▶ [Your goal] Copy every line in the listing that contains "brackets".

Data excerpt below:

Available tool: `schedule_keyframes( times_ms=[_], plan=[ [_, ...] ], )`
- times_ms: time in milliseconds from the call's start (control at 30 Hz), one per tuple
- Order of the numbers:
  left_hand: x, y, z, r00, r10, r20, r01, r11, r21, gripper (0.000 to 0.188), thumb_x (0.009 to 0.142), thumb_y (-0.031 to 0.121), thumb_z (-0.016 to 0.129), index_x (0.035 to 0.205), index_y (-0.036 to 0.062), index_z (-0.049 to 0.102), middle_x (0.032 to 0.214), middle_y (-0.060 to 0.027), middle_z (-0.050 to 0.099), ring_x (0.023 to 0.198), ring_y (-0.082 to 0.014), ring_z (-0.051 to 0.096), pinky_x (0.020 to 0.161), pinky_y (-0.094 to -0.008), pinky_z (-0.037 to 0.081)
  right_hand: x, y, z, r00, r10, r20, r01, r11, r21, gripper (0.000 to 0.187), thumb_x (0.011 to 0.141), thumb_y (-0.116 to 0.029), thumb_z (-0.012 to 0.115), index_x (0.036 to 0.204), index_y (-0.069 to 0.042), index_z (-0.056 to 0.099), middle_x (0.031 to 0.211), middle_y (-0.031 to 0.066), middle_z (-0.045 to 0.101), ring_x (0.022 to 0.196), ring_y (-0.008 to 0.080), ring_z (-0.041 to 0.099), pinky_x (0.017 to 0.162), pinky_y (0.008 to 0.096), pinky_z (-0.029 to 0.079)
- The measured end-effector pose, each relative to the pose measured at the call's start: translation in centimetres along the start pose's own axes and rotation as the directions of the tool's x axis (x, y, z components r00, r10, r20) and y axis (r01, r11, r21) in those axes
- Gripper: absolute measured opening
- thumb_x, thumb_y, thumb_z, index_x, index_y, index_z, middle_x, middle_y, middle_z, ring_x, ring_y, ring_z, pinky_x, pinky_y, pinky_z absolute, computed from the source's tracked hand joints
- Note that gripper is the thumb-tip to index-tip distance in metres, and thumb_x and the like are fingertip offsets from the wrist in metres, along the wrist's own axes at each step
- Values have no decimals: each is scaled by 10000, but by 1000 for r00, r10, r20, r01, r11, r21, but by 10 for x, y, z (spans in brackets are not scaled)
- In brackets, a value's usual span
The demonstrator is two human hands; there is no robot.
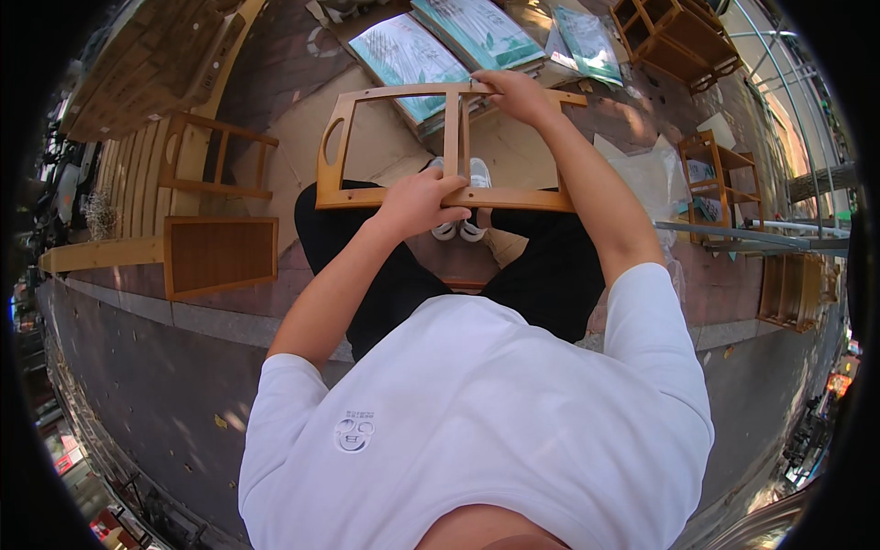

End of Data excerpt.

▶ [Solution to this exercise]
- Values have no decimals: each is scaled by 10000, but by 1000 for r00, r10, r20, r01, r11, r21, but by 10 for x, y, z (spans in brackets are not scaled)
- In brackets, a value's usual span

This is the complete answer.